Bien sûr, je préfère certains films à d’autres, mais Jean est au cœur de chacun d’entre eux. Du Viol du vampire – un premier film en forme de manifeste, quasiment expérimental, tourné en noir et blanc, entre théâtralité assumée et audace esthétique – à La nuit des horloges, en passant, entre autres, par Les raisins de la mort, Fascination, La fiancée de Dracula, La nuit des traquées ou La rose de fer (sans doute mon préféré, angoissant et minimaliste jusqu’à n’être plus que l’épure d’un film « de genre ») tout un itinéraire parsemé d’acteurs, et surtout d’actrices (car Jean Rollin aimait à l’évidence filmer les femmes), de rencontres, de galères et de fidélité. Fidélité à lui-même et aux autres, fidélité au fantastique, fidélité à une écriture et un ton qui lui étaient propres.
Paradoxalement, Jean Rollin était bien plus connu à l’étranger qu’en France, invité d’honneur de festivals internationaux, ses films étaient traduits dans plusieurs langues, ses B.O publiées en CD. Nul n’est prophète en son pays, dit l’adage, mais il est dommage qu’il n’ait pas eu les moyens de donner forme à tous ses projets, de communiquer plus et mieux son amour du fantastique et du cinéma.
Le hasard (il est vraiment partout !) a voulu qu’après les Presses de la Cité nous nous retrouvions, dans le même rôle, aux éditions Florent Massot. Erreur de casting pour Jean comme pour moi, la littérature populaire n’était pas au centre des préoccupations d’un éditeur sans doute trop jeune et trop décalé.
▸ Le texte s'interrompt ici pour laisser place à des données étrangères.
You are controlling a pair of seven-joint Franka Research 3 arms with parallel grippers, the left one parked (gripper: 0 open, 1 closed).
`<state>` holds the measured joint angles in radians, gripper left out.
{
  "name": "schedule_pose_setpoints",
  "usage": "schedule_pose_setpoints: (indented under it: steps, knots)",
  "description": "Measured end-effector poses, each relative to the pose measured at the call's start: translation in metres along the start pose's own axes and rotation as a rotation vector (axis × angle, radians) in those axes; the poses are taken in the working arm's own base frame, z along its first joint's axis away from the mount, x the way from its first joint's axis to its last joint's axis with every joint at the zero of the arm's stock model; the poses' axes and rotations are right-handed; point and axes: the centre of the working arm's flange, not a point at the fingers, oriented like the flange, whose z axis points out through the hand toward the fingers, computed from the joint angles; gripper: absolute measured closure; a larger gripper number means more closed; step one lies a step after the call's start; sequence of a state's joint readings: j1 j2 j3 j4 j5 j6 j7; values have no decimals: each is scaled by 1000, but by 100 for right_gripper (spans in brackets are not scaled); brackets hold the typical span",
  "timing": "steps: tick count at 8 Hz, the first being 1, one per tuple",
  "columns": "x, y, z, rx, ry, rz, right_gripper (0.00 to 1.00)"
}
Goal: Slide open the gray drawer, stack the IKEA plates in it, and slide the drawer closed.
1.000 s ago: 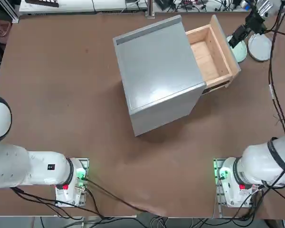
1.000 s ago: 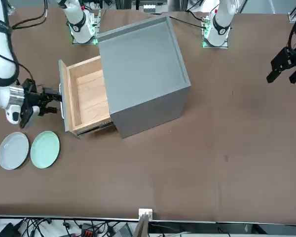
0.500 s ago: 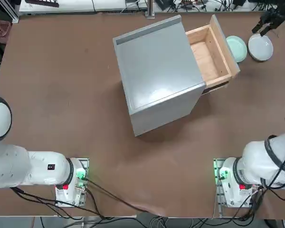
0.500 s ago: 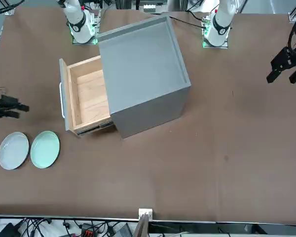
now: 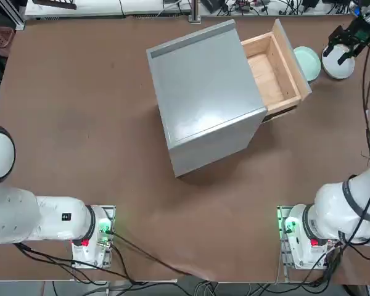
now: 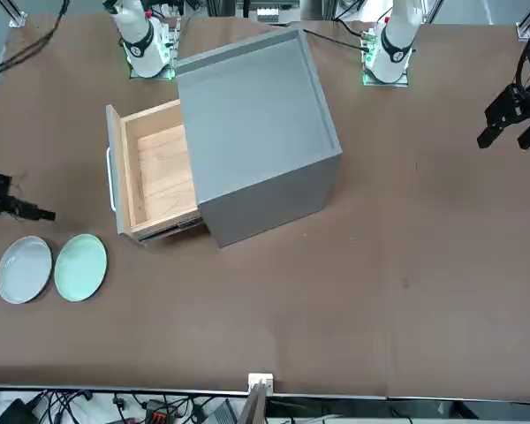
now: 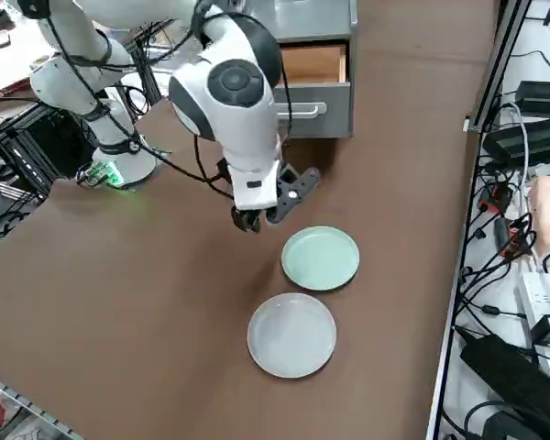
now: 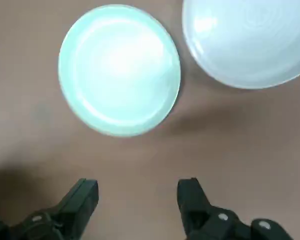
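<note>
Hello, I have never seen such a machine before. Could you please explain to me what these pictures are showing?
Two white robot arms are mounted on one brown table; only the right one works here. One picture looks straight down, one faces the robot, one looks from its right side, and one comes from the right wrist.

On the table stands a large gray box-shaped cabinet with its gray-fronted wooden drawer pulled out. Near it lie two round shallow plates, a pale green one and a white one, side by side.

The right gripper is above the table near the plates, its two black fingers apart, holding nothing.
</note>
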<state>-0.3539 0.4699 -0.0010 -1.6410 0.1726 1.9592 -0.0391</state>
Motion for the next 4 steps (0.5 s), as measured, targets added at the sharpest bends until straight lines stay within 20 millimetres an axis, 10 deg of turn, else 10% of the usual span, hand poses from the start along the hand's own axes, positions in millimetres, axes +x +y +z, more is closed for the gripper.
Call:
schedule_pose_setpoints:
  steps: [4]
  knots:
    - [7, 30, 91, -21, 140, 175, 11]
Sans se décourager, Jean a continué aux Belles lettres, tandis que j’obliquais vers le polar de gare et l’audiovisuel. Nos routes se sont séparées sans que je ne le veuille, ni le souhaite.
La dernière fois que je vis Jean ce fut le jour de mon mariage où je l’avais convié, comme on convie un ami. Ce n’était pas une bonne idée, pas l’invitation, surtout pas, mais le mariage !
Lorsque Véronique D.Travers, fidèle entre les fidèles, photographe de plateau, actrice à l’occasion, administratrice de sa maison de production et surtout amie sincère, m’apprit la mort de Jean en 2010, je compris tout ce que j’avais raté, toutes les conversations que je n’aurais jamais, les anecdotes qu’il ne me raconterait pas. J’avais songé à écrire sur lui, ce personnage rieur et sérieux, toujours entre plume et caméra, habité par des images qui le suivaient dans toutes ses facettes. Je n’en ai pas eu l’occasion, Pascal Françaix a pu le faire, je l’envie et je lui suis reconnaissant d’avoir donné la parole à un Grand Monsieur. La maladie l’avait terrassé, la Camarde avait fini par rattraper celui qui l’avait si souvent côtoyée et apprivoisée en la mettant en mots et en images.
Et ce jour là, j’ai pensé à cette phrase finale d’une des plus belles chansons de Brel :
Et maintenant, je vais pleurer.
Raymond Audemard
janvier 2013.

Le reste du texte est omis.